Publié le 7 Octobre 2009

ukraineinvasioninsand-simonova.1254900001.png Voilà un billet très simple qui en dit long en termes concrets sur l'évolution de la consommation des médias. Andreas Kluth est journaliste et vient de finir un bouquin, mais il se situe, comme nous tous aujourd'hui, des deux côtés de la barrière d'hier en ce qu'il est producteur et consommateur de médias.

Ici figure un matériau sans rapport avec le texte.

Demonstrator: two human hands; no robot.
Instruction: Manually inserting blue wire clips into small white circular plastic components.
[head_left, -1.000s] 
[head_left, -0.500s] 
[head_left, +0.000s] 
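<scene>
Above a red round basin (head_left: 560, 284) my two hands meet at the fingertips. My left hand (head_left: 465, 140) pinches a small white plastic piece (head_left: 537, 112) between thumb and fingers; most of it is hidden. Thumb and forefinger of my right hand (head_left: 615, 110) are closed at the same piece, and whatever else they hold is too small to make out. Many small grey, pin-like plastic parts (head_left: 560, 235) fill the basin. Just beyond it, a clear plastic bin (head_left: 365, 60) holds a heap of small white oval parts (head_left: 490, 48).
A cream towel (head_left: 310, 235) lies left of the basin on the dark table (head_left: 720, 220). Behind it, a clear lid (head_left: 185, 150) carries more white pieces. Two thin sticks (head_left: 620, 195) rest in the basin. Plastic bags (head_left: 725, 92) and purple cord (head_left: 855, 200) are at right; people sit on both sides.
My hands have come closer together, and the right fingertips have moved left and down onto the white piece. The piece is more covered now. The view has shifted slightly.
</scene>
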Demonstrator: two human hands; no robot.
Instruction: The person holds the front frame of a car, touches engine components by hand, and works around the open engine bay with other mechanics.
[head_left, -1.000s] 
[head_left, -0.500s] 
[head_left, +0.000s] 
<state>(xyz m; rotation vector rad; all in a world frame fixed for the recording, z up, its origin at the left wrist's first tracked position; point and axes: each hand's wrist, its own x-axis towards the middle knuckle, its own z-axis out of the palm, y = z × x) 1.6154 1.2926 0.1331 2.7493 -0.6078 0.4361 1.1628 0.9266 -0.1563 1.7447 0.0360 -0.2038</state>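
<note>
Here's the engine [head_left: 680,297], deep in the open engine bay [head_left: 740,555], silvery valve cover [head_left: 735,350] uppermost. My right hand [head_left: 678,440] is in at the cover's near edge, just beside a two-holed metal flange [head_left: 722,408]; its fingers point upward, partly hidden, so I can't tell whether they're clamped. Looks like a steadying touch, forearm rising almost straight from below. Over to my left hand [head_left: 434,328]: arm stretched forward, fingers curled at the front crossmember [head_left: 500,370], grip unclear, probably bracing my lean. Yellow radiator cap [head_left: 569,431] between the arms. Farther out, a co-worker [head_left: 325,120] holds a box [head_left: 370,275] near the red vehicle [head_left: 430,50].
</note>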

Il distingue de façon éclairante ses pratiques professionnelle (plus efficace grâce aux lecteurs de flux RSS), intellectuelle/sociale (plus ouverte grâce aux réseaux sociaux – voir la vidéo) et privée (contrôlée et active) dont il précise que:

"Because the capture and sharing of such intimate media is so much easier than it ever was, I spend much, much more of my media time immersed in them. Where do I find this time? Easy. As Clay Shirky has been saying for years: We have a surplus of time, once we get rid of the crap in our lives."

Il n'a pas de télé et ne lit plus de journaux-papiers mais ne croît pas pour autant à une vraie crise des médias… sauf pour ceux qui en possèdent et, hélas, pour un trop grand nombre de journalistes qui perdent leur emploi. Pas grave pour la société, dit-il.

Ce qui compte c'est qu'il est mieux informé et que l'essentiel ne vient plus des journalistes. Détail à ne pas manquer, il fait plus de places aux conférences TED, aux thinktanks et aux universités qu'au crowdsourcing.

Et vous… comment jugez-vous l'évolution de votre consommation des médias.